The task: Report only how many lines of the records contain the word "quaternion".

Provided material:
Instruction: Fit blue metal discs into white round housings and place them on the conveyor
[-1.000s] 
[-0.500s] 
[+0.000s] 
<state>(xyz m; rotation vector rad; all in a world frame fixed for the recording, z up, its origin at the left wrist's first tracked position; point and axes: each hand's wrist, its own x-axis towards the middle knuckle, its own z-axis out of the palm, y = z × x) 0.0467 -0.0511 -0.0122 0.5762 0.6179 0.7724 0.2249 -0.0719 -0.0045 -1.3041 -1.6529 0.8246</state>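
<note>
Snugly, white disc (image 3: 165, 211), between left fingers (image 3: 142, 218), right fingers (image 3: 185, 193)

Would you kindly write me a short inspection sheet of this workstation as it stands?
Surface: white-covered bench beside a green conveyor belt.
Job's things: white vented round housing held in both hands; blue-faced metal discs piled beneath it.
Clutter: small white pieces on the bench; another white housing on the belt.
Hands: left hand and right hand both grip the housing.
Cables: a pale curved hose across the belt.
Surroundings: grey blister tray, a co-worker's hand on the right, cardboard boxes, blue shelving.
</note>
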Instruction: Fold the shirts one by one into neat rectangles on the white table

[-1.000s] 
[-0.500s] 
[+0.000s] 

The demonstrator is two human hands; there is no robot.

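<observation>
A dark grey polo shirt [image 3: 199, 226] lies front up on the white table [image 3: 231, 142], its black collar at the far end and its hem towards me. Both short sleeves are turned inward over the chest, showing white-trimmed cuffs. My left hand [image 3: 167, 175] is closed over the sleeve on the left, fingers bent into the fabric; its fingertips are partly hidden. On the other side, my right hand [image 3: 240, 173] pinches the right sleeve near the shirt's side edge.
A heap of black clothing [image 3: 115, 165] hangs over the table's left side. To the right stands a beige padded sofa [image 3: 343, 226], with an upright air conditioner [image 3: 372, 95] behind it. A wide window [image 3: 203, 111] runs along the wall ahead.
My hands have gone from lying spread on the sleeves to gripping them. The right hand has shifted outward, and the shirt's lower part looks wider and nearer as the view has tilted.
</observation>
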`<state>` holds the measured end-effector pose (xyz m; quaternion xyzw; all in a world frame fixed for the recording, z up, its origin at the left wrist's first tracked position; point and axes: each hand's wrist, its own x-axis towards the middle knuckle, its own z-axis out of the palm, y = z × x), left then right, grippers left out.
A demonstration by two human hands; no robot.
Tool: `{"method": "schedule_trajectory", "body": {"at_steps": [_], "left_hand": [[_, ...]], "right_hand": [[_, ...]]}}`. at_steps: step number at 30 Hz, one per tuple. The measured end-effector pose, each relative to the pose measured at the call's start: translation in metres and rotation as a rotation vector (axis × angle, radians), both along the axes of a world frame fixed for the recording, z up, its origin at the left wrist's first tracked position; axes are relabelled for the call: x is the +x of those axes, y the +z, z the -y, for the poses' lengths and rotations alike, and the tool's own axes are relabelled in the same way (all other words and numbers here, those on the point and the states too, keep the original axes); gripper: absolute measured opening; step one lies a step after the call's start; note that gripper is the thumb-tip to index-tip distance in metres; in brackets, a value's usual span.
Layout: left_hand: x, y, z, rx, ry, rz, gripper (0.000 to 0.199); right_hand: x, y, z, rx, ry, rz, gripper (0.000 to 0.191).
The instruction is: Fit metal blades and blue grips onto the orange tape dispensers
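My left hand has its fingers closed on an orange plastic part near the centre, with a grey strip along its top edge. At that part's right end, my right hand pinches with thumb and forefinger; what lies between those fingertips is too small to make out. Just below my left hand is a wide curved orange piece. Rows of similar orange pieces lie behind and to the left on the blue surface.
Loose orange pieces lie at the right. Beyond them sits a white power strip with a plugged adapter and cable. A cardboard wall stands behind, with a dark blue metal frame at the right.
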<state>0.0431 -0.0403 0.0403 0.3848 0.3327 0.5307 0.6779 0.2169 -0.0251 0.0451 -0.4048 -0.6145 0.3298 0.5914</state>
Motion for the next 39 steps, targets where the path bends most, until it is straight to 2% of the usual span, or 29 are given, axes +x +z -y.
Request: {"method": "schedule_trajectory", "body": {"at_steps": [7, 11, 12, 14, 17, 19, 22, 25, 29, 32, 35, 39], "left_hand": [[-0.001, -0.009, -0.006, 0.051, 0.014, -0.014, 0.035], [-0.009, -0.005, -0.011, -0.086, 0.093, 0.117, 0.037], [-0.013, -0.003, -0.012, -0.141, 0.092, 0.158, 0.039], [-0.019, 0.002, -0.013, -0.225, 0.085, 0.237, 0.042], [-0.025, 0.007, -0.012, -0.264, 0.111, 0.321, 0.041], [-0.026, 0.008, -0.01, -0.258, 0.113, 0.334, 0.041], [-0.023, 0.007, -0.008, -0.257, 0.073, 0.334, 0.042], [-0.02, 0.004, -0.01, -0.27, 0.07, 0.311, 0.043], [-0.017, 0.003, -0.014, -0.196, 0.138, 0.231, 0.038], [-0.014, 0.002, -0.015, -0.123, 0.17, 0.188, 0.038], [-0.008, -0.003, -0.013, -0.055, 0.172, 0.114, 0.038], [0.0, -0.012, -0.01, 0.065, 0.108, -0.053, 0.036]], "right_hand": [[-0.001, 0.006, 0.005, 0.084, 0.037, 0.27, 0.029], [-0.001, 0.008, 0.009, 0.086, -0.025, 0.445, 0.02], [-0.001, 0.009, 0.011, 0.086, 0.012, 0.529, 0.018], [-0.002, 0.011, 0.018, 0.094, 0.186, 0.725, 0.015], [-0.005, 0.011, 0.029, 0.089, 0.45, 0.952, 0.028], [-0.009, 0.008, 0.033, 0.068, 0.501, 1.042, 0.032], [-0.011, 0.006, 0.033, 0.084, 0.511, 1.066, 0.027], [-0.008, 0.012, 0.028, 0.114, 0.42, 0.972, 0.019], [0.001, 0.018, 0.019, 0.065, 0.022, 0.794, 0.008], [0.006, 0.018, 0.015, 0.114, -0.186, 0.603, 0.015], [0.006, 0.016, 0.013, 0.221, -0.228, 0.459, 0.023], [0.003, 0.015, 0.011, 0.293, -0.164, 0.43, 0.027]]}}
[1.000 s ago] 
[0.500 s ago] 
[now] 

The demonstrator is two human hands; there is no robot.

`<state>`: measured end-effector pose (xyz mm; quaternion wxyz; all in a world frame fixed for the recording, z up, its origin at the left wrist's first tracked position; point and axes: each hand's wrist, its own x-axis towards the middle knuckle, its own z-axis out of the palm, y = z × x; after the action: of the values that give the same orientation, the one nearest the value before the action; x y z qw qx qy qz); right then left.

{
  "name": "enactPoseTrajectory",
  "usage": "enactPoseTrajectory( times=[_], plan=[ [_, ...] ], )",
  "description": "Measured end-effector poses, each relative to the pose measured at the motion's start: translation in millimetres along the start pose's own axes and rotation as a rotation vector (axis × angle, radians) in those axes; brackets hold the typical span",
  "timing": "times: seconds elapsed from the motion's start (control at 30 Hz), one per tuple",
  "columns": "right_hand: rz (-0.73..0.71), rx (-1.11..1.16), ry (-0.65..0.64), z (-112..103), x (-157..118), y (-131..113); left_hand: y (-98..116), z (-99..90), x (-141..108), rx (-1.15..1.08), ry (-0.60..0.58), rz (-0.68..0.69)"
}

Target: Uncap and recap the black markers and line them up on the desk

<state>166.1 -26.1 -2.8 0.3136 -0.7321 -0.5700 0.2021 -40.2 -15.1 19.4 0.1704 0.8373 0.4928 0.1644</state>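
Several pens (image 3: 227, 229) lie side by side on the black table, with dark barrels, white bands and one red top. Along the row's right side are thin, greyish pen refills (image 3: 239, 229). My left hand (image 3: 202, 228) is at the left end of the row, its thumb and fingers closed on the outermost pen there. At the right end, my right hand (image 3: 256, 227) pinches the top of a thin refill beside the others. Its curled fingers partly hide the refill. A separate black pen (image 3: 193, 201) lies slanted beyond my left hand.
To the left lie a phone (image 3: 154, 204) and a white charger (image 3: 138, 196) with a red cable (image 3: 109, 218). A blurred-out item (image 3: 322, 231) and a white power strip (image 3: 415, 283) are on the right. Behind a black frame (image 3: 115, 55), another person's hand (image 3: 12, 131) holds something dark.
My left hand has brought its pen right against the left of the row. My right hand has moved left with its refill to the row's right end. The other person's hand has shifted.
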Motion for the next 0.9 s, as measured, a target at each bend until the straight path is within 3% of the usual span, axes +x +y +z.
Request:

Answer to this exercise: 2